TO DO: Work out how many lines in the data below include "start", then reply with that number only.

═══ ENTRIES SUPPLIED

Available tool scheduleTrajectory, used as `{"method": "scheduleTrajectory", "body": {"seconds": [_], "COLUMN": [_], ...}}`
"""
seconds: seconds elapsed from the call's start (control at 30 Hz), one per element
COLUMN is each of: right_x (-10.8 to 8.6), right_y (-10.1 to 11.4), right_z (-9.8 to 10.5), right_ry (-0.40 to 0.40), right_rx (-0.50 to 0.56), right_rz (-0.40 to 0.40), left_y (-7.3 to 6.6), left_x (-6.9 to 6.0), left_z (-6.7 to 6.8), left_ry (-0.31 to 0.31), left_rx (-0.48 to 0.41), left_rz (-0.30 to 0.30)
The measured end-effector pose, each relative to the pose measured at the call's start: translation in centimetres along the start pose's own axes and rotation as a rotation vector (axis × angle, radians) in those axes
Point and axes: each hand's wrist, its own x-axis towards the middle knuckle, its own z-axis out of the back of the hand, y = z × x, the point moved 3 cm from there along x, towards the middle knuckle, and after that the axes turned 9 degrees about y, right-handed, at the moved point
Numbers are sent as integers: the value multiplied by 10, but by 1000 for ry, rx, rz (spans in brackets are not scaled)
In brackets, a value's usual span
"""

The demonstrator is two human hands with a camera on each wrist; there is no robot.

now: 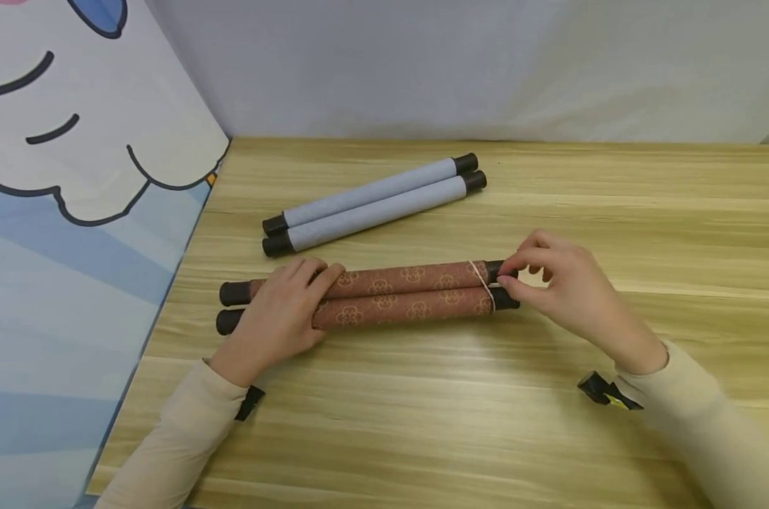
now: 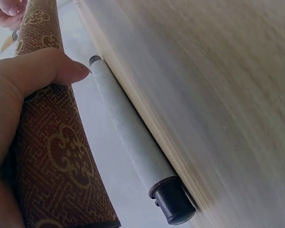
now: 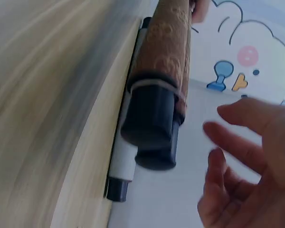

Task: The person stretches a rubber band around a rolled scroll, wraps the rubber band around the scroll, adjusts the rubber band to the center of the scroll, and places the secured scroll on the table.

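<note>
Brown patterned cloth covered the twin-rolled scroll (image 1: 391, 281) that lay across the middle of the table (image 1: 423, 424), its black knobs (image 1: 235, 293) showing at both ends; whether it rested flat there could not be told. The left hand (image 1: 279, 304) gripped it toward its left end, fingers curled over both rolls and blocking that stretch of cloth from above. A thin pale band (image 1: 482, 284) circled the right end. Just beside that end was the right hand (image 1: 569, 283), its fingers loosely bent, tips apart in the right wrist view. Beyond lay a grey scroll (image 1: 372, 191), near the brown one but separate; from the right wrist, the brown scroll's end hid part of it. Pale cloth (image 1: 486, 71) stood behind the table, and a cartoon sheet (image 1: 41, 297) at its left.
</note>
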Motion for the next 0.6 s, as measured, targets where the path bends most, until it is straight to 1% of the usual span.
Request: {"method": "scheduleTrajectory", "body": {"seconds": [0.07,0.17,0.23,0.3,0.33,0.4,0.47,0.53,0.6], "right_x": [-3,-2,0,2,3,2,0,-4,-8], "right_y": [6,12,14,15,16,15,13,10,7], "right_z": [-6,-15,-20,-24,-25,-26,-26,-26,-27], "right_ry": [-14,3,3,-39,-68,-133,-167,-149,-85], "right_rx": [-85,-178,-231,-253,-246,-158,8,202,357], "right_rz": [-61,-124,-130,-109,-92,-71,-81,-124,-196], "left_y": [-1,-3,-5,-7,-7,-9,-10,-10,-10], "left_x": [-1,-2,-2,-2,-2,-2,-3,-4,-5], "left_z": [0,0,1,0,0,1,3,5,8], "left_ry": [-10,-37,-58,-71,-75,-80,-83,-87,-96], "left_rx": [4,17,25,34,34,25,14,-3,-23], "left_rz": [-2,-3,-2,4,9,29,57,88,119]}}
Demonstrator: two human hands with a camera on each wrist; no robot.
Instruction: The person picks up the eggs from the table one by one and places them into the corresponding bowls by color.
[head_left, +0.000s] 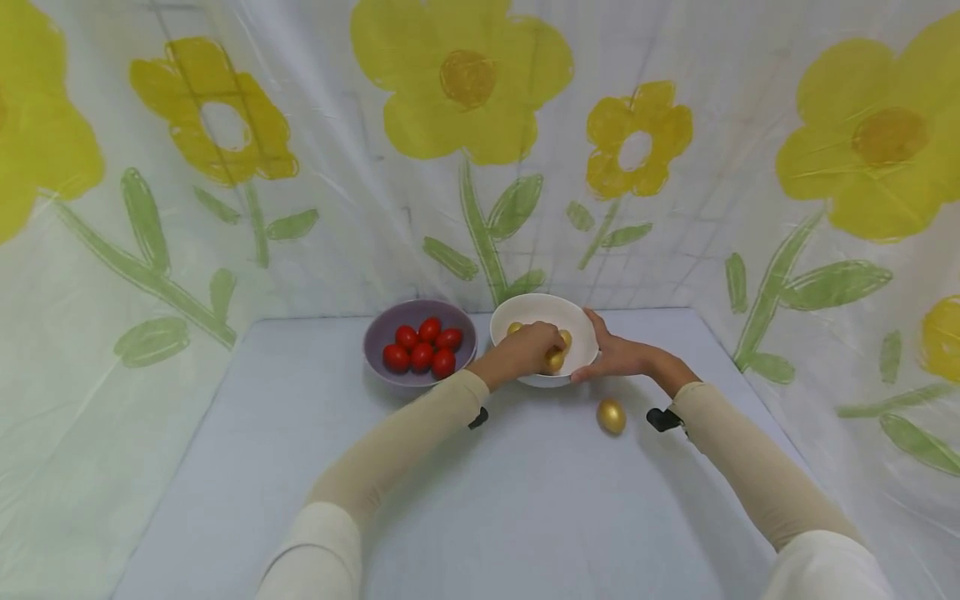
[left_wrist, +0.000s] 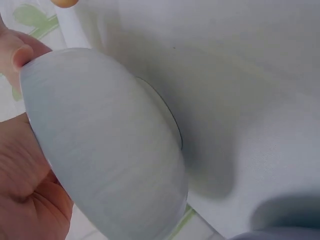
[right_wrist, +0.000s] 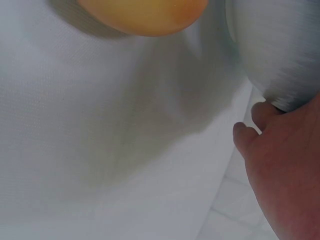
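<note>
In the head view, my left hand (head_left: 528,348) reaches over the near rim into a white bowl (head_left: 583,357), its curled fingers holding a golden egg (head_left: 555,361). More golden eggs (head_left: 514,327) lie in that bowl, partly hidden by the hand. With thumb and fingers spread along the right side, my right hand (head_left: 618,355) grips the bowl's rim. The left wrist view shows the bowl's outer wall (left_wrist: 105,145), tilted, with the left hand (left_wrist: 30,185) at its edge. Another golden egg (head_left: 611,416) lies on the table, below the right hand.
A purple bowl (head_left: 375,367) holding several red eggs (head_left: 422,357) stands left of the white bowl, close to the left forearm. Both bowls are near the far edge of the pale table (head_left: 525,500). A flower-printed curtain (head_left: 337,233) hangs behind.
</note>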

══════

EXERCISE SOLUTION: 2